Pictures stay out of the copy. Retype exactly the lines below from the one with "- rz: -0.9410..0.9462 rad" through the one with "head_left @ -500".

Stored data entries
________________
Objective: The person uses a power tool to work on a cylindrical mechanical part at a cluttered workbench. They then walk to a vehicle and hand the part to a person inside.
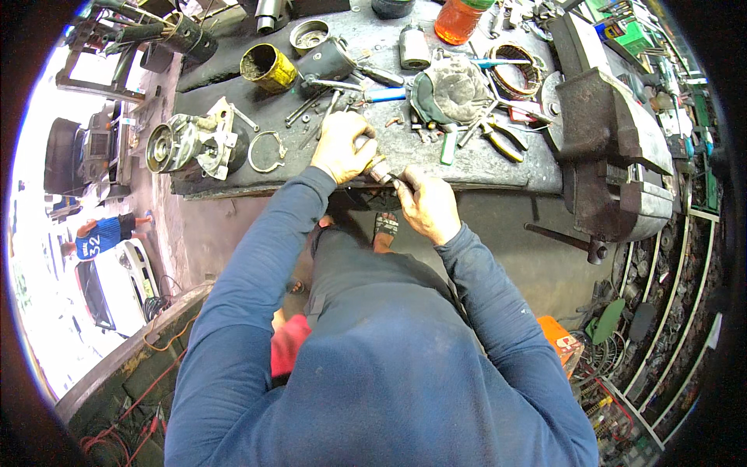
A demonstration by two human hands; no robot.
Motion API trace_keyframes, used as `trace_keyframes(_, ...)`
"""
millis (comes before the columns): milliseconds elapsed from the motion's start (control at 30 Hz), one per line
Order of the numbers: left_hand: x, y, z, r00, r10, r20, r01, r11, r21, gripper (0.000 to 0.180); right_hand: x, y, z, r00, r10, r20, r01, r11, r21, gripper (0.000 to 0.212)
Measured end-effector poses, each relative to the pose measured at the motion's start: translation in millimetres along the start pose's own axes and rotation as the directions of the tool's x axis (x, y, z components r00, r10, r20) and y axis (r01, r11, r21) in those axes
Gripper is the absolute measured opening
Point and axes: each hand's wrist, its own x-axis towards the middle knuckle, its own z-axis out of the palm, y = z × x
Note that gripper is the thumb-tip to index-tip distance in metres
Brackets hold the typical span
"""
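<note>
At the bench's front edge, my left hand [345, 148] is closed around a small cylindrical metal part [379, 170], worn and brownish grey. The fingers of my right hand [428, 204] pinch the dark lower end of the same part; what exactly lies between those fingertips is too small to make out. Left of my hands, a metal ring clamp [267, 166] lies beside a cast metal housing [198, 144] with a round pulley-like end. Just beyond my left hand are a blue-handled tool [384, 95] and several small bolts and nuts.
A yellow can [268, 68] and a metal bottle [414, 48] stand farther back. Pliers [503, 140], a grey cloth cap [455, 87] and a copper-wound ring [516, 70] lie to the right. A heavy vise [611, 156] juts past the bench's right edge. An orange box [559, 342] sits below.
</note>
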Motion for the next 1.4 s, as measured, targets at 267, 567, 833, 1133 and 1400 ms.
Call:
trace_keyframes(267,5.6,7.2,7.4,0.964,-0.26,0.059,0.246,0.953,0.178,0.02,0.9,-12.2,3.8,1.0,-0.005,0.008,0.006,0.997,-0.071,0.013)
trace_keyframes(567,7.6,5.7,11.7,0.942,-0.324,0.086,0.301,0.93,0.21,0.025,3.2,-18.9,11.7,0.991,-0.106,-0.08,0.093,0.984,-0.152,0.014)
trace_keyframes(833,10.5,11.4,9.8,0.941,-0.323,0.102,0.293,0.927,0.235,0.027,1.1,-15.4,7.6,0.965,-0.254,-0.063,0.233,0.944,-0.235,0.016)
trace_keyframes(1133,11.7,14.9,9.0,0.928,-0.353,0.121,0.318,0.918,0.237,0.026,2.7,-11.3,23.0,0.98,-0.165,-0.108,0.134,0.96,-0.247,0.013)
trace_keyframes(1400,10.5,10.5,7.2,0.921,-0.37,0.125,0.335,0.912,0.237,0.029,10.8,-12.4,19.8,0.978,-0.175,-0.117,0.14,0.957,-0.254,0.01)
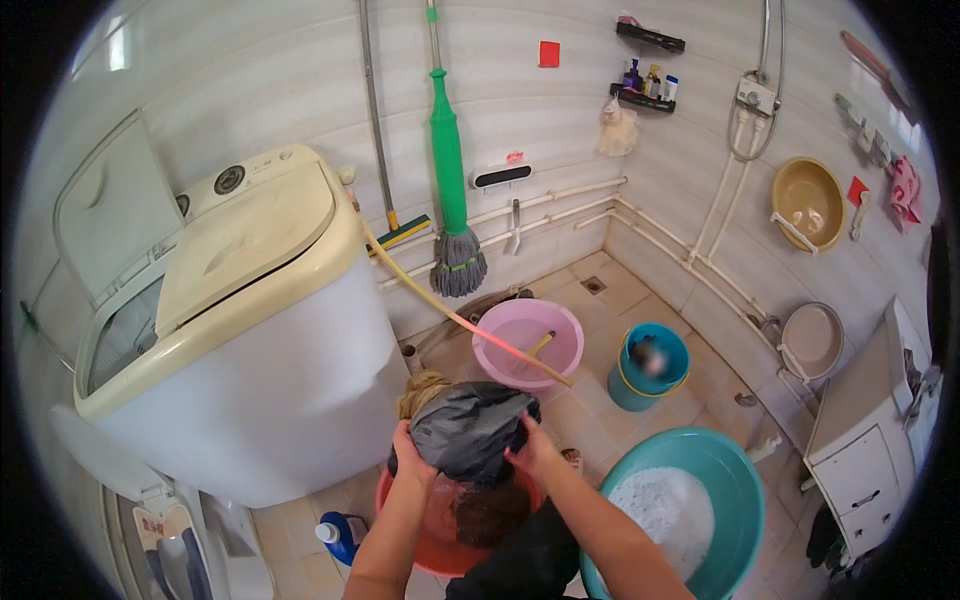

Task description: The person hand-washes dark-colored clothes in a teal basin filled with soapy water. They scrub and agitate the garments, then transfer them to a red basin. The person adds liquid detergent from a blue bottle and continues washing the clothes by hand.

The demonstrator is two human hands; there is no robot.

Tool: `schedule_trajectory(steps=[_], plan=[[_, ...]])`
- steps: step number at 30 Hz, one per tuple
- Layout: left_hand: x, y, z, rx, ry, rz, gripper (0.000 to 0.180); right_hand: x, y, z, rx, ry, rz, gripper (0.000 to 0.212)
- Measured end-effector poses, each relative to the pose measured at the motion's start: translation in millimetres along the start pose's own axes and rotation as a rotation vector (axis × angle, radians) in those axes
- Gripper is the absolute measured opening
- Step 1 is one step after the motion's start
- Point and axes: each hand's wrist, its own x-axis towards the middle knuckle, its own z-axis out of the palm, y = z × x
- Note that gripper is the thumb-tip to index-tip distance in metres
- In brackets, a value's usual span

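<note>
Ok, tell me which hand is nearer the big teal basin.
Right. The right hand holds the grey cloth's right side, left of the basin; the left hand holds its left side, farther off.

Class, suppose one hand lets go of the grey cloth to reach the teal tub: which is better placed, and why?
Probably the right hand: the teal tub stands on that side, beside the right forearm. The left hand grips the grey cloth farther from the tub.

Hands (413,455), two; grey cloth (462,425), one; basins (808,200), five; blue bucket (629,392), one; washing machine (270,390), one; string mop (459,264), one; yellow hose (441,307), one; floor bottle (344,536), one; black wall shelves (652,38), two; white cabinet (848,462), one.
</note>
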Motion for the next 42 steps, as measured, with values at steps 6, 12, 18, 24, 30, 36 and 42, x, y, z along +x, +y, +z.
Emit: schedule_trajectory(steps=[6,12,18,24,30,36,42], plan=[[-19.6,-10.5,14.8,-0.001,-0.049,0.083,0.037,19.4,63.7,6.3,-0.234,-0.128,0.127,0.060],[-38.8,-24.5,28.5,-0.023,-0.061,0.060,0.040,60.8,82.9,9.5,0.098,-0.599,-0.345,0.055],[-29.7,19.6,-34.0,0.017,-0.188,0.025,0.045,7.8,47.2,49.3,0.400,-0.253,0.072,0.056],[-1.2,38.3,-151.3,-0.223,-0.439,-0.485,0.052,38.0,52.1,58.9,0.316,-0.141,-0.126,0.049],[-43.6,14.5,-75.8,0.079,-0.334,-0.478,0.066,30.5,75.8,55.1,-0.081,-0.136,-0.346,0.042],[-23.9,-10.4,-74.9,0.807,-0.484,0.487,0.032,-23.1,93.5,48.9,-0.256,-0.421,-0.247,0.036],[-27.6,-14.5,-61.1,1.272,-0.652,0.767,0.036,-38.4,75.3,39.5,-0.368,-0.473,-0.219,0.052]])
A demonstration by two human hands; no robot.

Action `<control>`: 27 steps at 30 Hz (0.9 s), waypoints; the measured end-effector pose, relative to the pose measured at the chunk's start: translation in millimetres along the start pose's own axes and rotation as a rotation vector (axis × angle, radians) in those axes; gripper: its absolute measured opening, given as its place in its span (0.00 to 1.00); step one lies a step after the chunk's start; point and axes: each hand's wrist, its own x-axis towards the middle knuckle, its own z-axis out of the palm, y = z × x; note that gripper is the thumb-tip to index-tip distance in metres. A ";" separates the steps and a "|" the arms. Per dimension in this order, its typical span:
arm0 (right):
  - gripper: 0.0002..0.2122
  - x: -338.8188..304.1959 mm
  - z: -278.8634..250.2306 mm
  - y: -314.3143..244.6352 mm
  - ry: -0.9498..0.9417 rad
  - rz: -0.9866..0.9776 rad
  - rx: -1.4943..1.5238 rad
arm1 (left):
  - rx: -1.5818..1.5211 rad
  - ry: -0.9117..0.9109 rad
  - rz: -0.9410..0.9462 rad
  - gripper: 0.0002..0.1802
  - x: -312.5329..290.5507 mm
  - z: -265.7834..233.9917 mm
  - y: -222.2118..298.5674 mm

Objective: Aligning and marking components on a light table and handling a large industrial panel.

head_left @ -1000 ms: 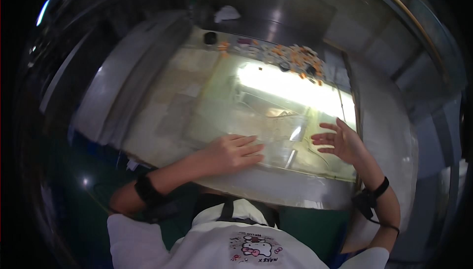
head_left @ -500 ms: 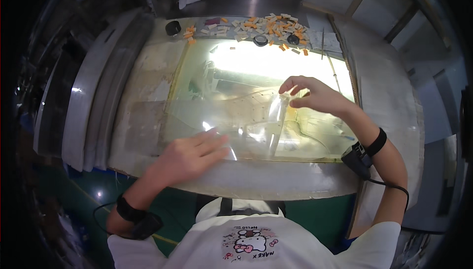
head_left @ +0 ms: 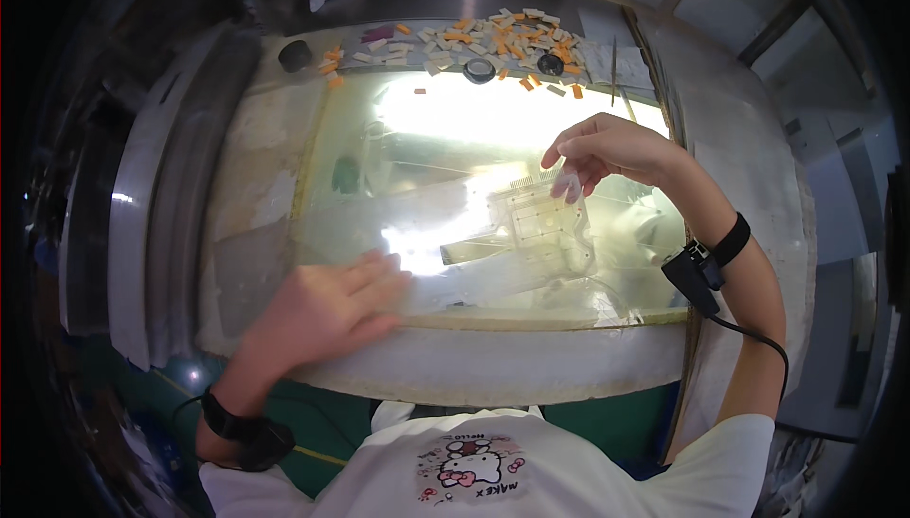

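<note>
In the head view, we see a glowing glass panel [head_left: 327,144] set on the bench [head_left: 531,357], its far part washed out by glare. A clear film [head_left: 517,276] lies across the panel's near half; bright reflections swallow much of its outline, so we cannot trace every edge. Through or beside it, near the panel's middle, shows a dotted sheet [head_left: 545,219], too faint to read as above or below the film.

Our left hand [head_left: 327,309] is motion-blurred over the panel's near left corner, fingers stretched out; we can't make out whether they touch the film. Our right hand [head_left: 592,158] is right of the panel's middle, fingers curled, some tips looking veiled by something clear; whether this grip pinches the film we cannot say.

Beyond the panel's far edge, small orange and pale pieces [head_left: 517,44] overlap too thickly to count. Left of the panel, the stacked sheets [head_left: 180,177] fade into shadow.
</note>
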 end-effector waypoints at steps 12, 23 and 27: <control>0.11 7.1 0.4 17.2 0.155 -0.109 0.027 | -0.338 0.244 -0.045 0.26 97.4 36.1 -23.9; 0.10 5.1 1.5 13.1 0.148 -0.049 0.072 | -1.100 0.327 0.128 0.10 74.6 40.7 -58.9; 0.10 7.9 -0.4 12.9 0.128 -0.038 0.024 | -1.282 0.398 0.033 0.11 69.2 42.4 -60.8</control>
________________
* [Response to this exercise]
  - rz: -0.9410..0.9462 rad
  - gripper: 0.0002..0.1802
  - x: -312.5329..290.5507 mm
  - z: -265.7834..233.9917 mm
  - y: -222.2118..298.5674 mm

Objective: Aligning and marking components on a light table and handling a large industrial panel.

head_left @ -1000 ms: 
head_left @ -500 ms: 

That finishes the exercise, with nothing more to add.